Accueil > Actualité ciné > Critique > Alliés mardi 22 novembre 2016

Critique Alliés

© 2016 Paramount Pictures. All Rights Reserved / Daniel Smith

Le reflet de l’être aimé, par Josué Morel

Alliés

Allied

réalisé par Robert Zemeckis

Plus encore que Flight et The Walk, Alliés est un film à la beauté maltraitée, difficile à appréhender, et dont les quelques qualités, reconnaissons-le, ne parviennent pas à occulter les multiples défauts. Le film raconte la romance en plein milieu de la Seconde Guerre mondiale de deux espions, le Canadien Max et la Française Marianne, de leur rencontre à Casablanca à leur vie maritale à Londres sous les bombes. D’un théâtre des opérations à l’autre, c’est le même écueil du chromo qui menace d’engloutir le film de Zemeckis, alourdi par la laideur de la reconstitution et des choix maladroits (Brad Pitt contraint de parler un français effroyable pendant la moitié du film, une narration elliptique et filandreuse, etc.). Pourtant, ce dédoublement spatial offre à Zemeckis la matière à un très beau drame amoureux, que le cinéaste suit secrètement, jusqu’à un dernier temps hitchcockien pour le coup parfaitement mené. Le principe est à la fois simple et complexe : les deux espions, jouant d’abord de faux époux, tombent amoureux l’un de l’autre lors de leur mission et décident de se marier. Puis, dans un deuxième temps du récit, surgit la possibilité que ce mariage pourrait être là encore une comédie : les services secrets britanniques soupçonnent Marianne d’être en réalité une espionne allemande.

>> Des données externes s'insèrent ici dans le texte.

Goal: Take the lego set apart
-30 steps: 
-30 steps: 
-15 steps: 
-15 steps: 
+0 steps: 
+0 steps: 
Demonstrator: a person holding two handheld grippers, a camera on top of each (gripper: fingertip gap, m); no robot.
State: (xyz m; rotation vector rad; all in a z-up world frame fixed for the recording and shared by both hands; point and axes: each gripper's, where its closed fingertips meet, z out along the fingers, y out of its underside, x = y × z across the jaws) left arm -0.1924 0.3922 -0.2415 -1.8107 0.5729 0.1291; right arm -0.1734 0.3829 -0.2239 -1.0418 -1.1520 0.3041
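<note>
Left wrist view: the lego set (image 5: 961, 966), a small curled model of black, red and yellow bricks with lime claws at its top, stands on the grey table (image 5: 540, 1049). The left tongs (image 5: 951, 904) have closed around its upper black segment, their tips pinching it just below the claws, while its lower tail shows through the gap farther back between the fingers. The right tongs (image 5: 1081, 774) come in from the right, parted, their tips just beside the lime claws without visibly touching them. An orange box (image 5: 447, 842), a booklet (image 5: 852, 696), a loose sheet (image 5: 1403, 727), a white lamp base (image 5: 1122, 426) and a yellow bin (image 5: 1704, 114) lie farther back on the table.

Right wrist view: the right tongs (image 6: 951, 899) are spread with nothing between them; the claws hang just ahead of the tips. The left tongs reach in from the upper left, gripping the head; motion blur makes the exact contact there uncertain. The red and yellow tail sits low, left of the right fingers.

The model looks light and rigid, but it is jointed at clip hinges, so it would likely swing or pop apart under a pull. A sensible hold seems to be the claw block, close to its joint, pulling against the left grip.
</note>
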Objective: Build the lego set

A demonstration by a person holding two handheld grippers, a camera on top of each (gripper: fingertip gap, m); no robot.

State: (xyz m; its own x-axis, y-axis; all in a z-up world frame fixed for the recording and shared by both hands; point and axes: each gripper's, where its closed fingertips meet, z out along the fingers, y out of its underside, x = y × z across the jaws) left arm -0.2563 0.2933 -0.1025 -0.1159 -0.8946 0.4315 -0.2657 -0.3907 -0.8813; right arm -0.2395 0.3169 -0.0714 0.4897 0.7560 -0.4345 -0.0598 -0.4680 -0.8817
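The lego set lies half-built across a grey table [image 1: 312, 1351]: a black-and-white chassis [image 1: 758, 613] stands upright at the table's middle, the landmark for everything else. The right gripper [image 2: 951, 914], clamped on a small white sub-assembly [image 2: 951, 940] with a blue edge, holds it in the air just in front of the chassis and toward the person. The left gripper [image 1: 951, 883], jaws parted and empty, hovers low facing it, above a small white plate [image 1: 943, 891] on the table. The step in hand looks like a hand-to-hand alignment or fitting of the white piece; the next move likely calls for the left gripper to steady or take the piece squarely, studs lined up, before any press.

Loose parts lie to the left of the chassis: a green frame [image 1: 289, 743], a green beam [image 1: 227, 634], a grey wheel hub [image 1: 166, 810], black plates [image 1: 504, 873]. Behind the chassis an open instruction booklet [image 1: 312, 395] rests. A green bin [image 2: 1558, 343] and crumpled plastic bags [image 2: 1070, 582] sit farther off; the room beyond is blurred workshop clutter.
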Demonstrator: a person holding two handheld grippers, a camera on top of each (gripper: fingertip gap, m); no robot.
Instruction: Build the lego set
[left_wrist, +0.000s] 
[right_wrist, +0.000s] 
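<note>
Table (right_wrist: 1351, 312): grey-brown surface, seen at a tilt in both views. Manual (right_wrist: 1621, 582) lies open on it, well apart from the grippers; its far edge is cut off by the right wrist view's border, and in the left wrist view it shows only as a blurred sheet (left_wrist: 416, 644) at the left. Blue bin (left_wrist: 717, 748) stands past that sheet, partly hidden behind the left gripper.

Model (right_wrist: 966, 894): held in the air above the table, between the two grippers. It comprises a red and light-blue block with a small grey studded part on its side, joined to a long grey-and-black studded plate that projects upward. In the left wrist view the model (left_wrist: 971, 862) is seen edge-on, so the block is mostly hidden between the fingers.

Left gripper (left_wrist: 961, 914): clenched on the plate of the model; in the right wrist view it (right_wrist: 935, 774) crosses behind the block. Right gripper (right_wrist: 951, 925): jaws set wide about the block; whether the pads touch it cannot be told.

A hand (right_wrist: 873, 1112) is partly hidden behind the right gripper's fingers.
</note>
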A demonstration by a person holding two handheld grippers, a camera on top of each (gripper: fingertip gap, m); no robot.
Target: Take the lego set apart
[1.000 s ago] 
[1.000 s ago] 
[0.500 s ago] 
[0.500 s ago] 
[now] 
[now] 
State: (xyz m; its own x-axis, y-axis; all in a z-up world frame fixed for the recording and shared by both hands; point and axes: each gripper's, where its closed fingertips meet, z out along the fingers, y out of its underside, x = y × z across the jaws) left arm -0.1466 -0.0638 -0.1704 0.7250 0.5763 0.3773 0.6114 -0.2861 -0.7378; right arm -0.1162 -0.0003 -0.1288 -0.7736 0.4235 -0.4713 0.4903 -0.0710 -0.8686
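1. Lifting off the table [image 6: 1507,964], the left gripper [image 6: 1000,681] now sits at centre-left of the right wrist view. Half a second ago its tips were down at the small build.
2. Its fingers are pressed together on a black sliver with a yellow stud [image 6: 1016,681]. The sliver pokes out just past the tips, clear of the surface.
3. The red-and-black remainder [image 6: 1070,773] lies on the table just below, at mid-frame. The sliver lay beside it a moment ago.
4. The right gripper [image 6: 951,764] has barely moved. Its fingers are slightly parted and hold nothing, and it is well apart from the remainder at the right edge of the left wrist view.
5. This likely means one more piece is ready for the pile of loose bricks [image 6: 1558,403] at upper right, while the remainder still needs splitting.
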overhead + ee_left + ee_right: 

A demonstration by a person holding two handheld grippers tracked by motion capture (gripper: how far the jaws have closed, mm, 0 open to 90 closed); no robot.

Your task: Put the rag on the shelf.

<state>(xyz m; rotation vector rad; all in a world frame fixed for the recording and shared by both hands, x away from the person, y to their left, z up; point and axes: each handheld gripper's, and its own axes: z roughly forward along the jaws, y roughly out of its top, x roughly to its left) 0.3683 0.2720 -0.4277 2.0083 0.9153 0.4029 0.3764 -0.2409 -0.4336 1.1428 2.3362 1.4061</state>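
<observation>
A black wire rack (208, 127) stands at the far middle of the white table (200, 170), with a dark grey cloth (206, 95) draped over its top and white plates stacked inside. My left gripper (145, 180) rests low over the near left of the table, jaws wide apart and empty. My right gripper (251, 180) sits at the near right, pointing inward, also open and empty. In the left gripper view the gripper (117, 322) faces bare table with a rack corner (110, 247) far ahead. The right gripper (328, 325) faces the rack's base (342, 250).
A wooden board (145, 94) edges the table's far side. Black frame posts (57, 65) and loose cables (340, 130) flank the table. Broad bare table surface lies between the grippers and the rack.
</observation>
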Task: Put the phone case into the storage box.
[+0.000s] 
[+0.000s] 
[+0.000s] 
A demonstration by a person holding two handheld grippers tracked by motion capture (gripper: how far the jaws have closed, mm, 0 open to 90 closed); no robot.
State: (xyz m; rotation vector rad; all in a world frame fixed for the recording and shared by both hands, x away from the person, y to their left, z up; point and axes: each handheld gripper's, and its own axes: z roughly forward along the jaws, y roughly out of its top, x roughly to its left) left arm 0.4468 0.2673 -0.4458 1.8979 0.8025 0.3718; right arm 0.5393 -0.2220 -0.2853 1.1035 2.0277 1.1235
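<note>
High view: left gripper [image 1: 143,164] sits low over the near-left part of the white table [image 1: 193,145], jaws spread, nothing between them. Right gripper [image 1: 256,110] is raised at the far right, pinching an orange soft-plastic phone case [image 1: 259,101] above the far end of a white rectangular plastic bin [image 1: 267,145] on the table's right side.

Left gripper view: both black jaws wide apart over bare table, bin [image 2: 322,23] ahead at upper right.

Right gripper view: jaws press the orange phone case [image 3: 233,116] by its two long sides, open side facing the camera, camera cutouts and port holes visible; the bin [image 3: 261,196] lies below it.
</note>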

Ce pur moteur de jeu, qui n’est pas sans rappeler le tourbillon de faux-semblants au cœur d’un autre film de la carrière de Brad Pitt, la comédie d’espionnage et de remariage Mr. & Mrs Smith, pourrait donner à Alliés la vitesse d’un film d’action et la légèreté d’une comédie romantique. Sauf que, et c’est une surprise de taille, Zemeckis délaisse cet horizon pour embrasser sérieusement son sujet : au fond, le film raconte qu’on ne tombe jamais amoureux que d’une image de l’autre, plus ou moins proche de la réalité, mais qui reflète avant tout nos propres désirs. C’est, à la lettre, ce qui se passe dans la première partie à Casablanca : les scènes de simulacres (Marianne qui donne en public des gages d’affections pour convaincre ses voisins que Max est bel et bien son mari) finissent par donner naissance à de vrais affects, tandis que Max tombe d’abord amoureux du reflet de sa future femme, dont il regarde le dos nu réfléchi sur la surface d’un miroir. Leur romance se concrétise d’ailleurs dans une scène audacieuse, où le couple, s’étreignant dans une voiture au milieu d’une tempête de sable, se retrouve englouti par les grains de sable numériques qui tournoient autour d’eux – en somme, les amants se dissolvent dans l’image même.

Par la suite, le simulacre règne en maître dans le foyer heureux où naît une petite fille de l’union des deux espions, comme en témoignent les photos de mariages ou les aquarelles peintes par Marianne, images figées ou reproductions de souvenirs heureux auxquels s’attache Max au cœur de la tempête. L’incertitude de Max ouvre alors sur un suspense au faux rythme, qui multiplie les pistes possibles de résolution tout en se tenant, jusqu’à la dernière ligne droite, sur la crête de l’abîme : l’espion saura-t-il jamais ce qui se passe dans la tête de celle qu’il aime ? C’est dans l’idée un très beau film, mais c’est aussi, hélas, surtout l’image d’un film aimé, pas exactement celui auquel on assiste, qui ne peut pleinement exister qu’à la condition de fermer les yeux sur tout ce qui ne va pas autour – l’indolence de la narration, les approximations des acteurs, la faiblesse de la photographie. Or, il serait injuste de minorer les défauts pour se rattacher seulement aux belles trouvailles enterrées sous le sable de Casablanca et aux regards amoureux et inquiets de Brad Pitt : c’est, une fois de plus, une expérience de la nuance à laquelle nous convie involontairement Zemeckis – celle d’un film réellement émouvant par instants mais que l’on sait, avec regret, au fond raté.